▶ Work to complete:
Print all records exactly, leaving nothing out.

....................

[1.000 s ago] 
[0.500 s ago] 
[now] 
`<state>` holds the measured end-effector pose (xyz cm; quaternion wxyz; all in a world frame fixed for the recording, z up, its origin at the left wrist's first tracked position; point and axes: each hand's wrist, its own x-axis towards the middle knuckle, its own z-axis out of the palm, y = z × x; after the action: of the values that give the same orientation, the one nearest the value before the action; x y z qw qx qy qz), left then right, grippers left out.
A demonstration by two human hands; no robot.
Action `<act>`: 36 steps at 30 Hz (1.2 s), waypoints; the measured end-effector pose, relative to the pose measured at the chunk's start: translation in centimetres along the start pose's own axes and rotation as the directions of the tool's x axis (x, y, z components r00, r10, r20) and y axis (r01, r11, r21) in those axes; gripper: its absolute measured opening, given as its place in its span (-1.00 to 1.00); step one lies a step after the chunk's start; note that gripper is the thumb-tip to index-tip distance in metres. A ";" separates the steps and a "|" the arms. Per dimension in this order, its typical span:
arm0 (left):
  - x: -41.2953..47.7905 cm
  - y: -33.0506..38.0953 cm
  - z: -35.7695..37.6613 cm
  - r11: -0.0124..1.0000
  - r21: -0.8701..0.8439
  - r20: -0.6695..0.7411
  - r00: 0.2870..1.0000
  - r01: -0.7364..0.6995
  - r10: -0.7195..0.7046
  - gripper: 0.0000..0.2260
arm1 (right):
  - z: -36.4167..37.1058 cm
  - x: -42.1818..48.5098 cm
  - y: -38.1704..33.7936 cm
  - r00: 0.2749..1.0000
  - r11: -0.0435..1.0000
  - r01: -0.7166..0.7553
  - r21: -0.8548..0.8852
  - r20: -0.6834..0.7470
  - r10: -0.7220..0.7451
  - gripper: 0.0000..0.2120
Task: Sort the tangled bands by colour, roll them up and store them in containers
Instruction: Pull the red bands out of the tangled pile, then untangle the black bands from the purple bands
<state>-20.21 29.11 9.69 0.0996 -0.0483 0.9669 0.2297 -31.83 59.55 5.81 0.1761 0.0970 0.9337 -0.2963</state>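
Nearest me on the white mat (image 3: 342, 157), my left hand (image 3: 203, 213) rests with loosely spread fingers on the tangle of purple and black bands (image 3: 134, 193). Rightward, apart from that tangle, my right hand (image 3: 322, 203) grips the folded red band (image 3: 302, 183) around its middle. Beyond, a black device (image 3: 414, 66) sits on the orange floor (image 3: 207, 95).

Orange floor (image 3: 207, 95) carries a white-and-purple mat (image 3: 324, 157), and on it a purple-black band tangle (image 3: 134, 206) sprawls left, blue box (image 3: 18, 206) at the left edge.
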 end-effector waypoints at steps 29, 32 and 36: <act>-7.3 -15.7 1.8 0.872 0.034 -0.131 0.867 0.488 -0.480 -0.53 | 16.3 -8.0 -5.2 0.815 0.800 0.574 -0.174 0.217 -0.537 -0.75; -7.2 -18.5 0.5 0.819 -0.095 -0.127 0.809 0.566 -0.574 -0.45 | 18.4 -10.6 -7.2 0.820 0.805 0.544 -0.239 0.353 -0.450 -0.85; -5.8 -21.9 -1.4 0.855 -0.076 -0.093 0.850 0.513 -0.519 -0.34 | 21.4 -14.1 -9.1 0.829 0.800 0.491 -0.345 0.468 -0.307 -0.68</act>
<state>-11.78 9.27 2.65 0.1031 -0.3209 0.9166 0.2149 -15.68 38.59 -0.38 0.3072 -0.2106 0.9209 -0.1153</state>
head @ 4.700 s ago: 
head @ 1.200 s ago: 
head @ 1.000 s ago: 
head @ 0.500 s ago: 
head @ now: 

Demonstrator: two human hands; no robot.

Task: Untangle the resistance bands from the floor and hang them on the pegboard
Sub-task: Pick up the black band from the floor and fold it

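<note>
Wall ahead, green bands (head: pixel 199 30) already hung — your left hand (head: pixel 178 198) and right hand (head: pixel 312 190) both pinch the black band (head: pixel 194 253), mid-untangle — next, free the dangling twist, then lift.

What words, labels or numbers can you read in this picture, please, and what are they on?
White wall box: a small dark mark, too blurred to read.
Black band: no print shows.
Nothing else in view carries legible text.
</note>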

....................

▶ Finished task:
[1.000 s ago] 
[0.500 s ago] 
[now] 
`<state>` holds the measured end-effector pose (xyz cm; quaternion wxyz; all in a world frame fixed for the recording, z up, its origin at the left wrist's first tracked position; point and axes: each hand's wrist, its own x-axis towards the middle knuckle, its own z-axis out of the palm, y = z × x; after the action: of the values that give the same orientation, the one nearest the value before the action; x y z qw qx qy qz), left then right, grippers left out.
A demonstration by two human hands; no robot.
Action `<act>`: 36 steps at 30 Hz (1.2 s), waypoints; the measured end-effector pose, relative to the pose measured at the chunk's start: translation in centimetres along the start pose's own axes and rotation as the directions of the tool's x axis (x, y, z components r00, r10, r20) and y axis (r01, r11, r21) in those axes; gripper: its absolute measured opening, given as its place in its span (-1.00 to 1.00); step one lies a step after the chunk's start; note that gripper is the thumb-tip to index-tip distance in metres. A ";" separates the steps and a "|" the arms. Per dimension in this order, its typical span:
arm0 (left):
  - x: -41.2953..47.7905 cm
  - y: -33.0506..38.0953 cm
  - z: -35.7695..37.6613 cm
  - r11: -0.0124..1.0000
  - r21: -0.8701..0.8439
  - r20: -0.6695..0.7411
  - r00: 0.2870..1.0000
  - r01: -0.7364..0.6995
  - r10: -0.7195..0.7046
  - gripper: 0.0000..0.2260
arm1 (right):
  - z: -36.4167..37.1058 cm
  - x: -42.1818..48.5098 cm
  - y: -38.1704..33.7936 cm
  - r00: 0.2749..1.0000
  - r11: -0.0435..1.0000
  - r01: -0.7166..0.7553
  - r21: -0.8548..0.8852
  - r20: -0.6834..0.7470
  - r10: -0.7220..0.7451
  - gripper: 0.0000..0.2120
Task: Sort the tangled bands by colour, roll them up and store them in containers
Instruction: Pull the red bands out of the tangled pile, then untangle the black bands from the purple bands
<state>-20.21 29.11 9.69 0.0996 -0.0483 0.9669 0.2297 -31.83 59.55 5.81 0.1761 0.0970 0.9337 -0.2963</state>
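Nearest me on the white mat (image 3: 342, 157), my left hand (image 3: 203, 213) rests with loosely spread fingers on the tangle of purple and black bands (image 3: 134, 193). Rightward, apart from that tangle, my right hand (image 3: 322, 203) grips the folded red band (image 3: 302, 183) around its middle. Beyond, a black device (image 3: 414, 66) sits on the orange floor (image 3: 207, 95).

Orange floor (image 3: 207, 95) carries a white-and-purple mat (image 3: 324, 157), and on it a purple-black band tangle (image 3: 134, 206) sprawls left, blue box (image 3: 18, 206) at the left edge.
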 end-effector waypoints at steps 29, 32 and 36: <act>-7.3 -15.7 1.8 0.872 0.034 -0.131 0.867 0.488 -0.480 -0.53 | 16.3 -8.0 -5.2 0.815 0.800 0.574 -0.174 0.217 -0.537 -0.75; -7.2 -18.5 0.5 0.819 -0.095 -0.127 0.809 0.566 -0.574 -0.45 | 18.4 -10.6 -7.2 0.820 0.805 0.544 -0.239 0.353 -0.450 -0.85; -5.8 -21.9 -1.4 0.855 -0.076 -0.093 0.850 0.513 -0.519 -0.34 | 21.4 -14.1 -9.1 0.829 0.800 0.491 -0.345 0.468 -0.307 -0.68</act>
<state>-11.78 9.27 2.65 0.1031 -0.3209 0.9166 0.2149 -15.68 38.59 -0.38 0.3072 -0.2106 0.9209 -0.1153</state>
head @ 4.700 s ago: 
head @ 1.200 s ago: 
head @ 1.000 s ago: 
head @ 0.500 s ago: 
head @ now: 

Demonstrator: two human hands; no robot.

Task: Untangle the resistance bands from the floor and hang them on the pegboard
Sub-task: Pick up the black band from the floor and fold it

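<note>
Wall ahead, green bands (head: pixel 199 30) already hung — your left hand (head: pixel 178 198) and right hand (head: pixel 312 190) both pinch the black band (head: pixel 194 253), mid-untangle — next, free the dangling twist, then lift.

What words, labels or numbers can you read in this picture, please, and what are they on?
White wall box: a small dark mark, too blurred to read.
Black band: no print shows.
Nothing else in view carries legible text.
</note>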

Nothing further is needed for the answer.